### What you will do:
The whole listing should come back exactly as written, except for the pictures.
*** Information provided ***
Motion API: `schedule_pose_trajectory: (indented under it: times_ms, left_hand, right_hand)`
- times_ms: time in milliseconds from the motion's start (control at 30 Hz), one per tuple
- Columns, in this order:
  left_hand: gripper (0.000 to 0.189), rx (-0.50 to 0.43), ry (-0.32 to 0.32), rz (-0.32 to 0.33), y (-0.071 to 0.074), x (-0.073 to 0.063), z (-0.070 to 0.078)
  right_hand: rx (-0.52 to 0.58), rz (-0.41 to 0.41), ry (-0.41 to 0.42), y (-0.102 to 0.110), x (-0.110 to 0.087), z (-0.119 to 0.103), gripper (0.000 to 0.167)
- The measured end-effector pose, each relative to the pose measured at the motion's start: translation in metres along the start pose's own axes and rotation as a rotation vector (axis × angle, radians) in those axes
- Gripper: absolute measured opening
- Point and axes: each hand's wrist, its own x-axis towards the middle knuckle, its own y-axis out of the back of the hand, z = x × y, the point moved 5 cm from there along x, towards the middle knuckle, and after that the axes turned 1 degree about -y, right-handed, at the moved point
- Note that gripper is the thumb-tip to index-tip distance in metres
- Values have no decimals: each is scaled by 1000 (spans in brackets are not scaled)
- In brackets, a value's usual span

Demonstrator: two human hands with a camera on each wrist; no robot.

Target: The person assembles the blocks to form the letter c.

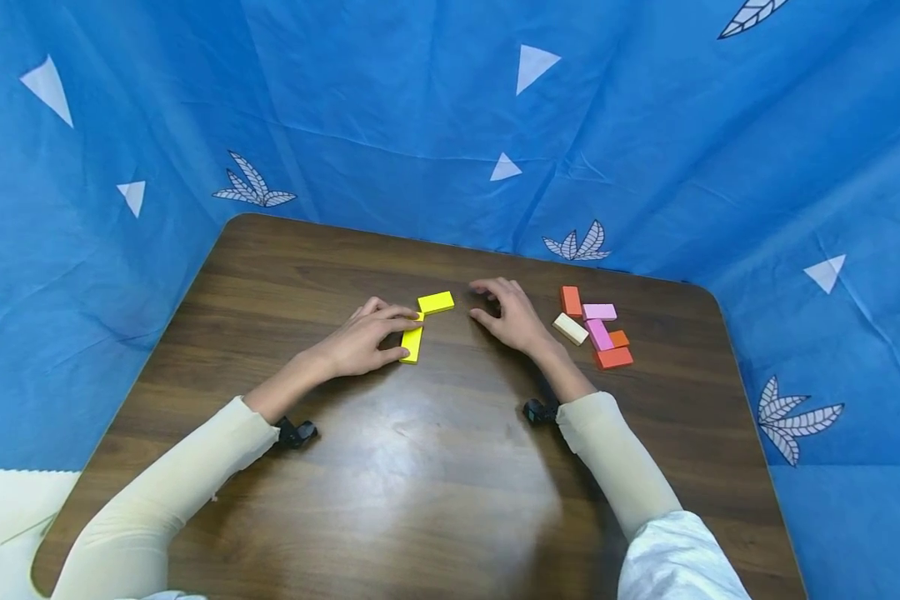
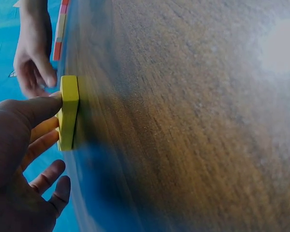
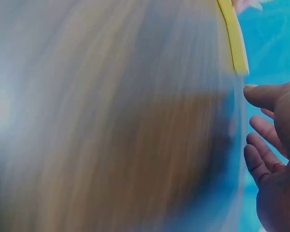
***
### Output:
Motion API: `schedule_pose_trajectory: (indented under it: times_ms, left_hand, right_hand)`
- times_ms: time in milliseconds from the motion's start (control at 30 Hz), one per tuple
- Columns, in this order:
  left_hand: gripper (0.000 to 0.189), rx (-0.50 to 0.43), ry (-0.32 to 0.32), rz (-0.32 to 0.33), y (-0.071 to 0.074), x (-0.073 to 0.063), z (-0.070 to 0.078)
  right_hand: rx (-0.52 to 0.58), rz (-0.41 to 0.41), ry (-0.41 to 0.42), y (-0.102 to 0.110), x (-0.110 to 0.087), z (-0.119 to 0.103), gripper (0.000 to 0.167)
- The measured end-effector pose, each relative to the pose measured at the motion's start: translation in metres along the start pose's own axes and rotation as a rotation vector (axis × angle, radians) in those axes
- Gripper: absolute measured opening
- Point and axes: each hand's wrist, its own x-axis towards the middle knuckle, its own y-axis out of the back of the hand, z = x × y, the point moved 5 cm from there along x, towards the middle knuckle, and after that the axes turned 1 degree about -y, right-handed, at the moved point
- Note that gripper is the thumb-tip to index-tip distance in metres
- Values have no decimals: each is scaled by 1000 (spans in brackets are not scaled)
- In brackets, a value's usual span

Demonstrator: two human hands with a camera on each wrist; no robot.

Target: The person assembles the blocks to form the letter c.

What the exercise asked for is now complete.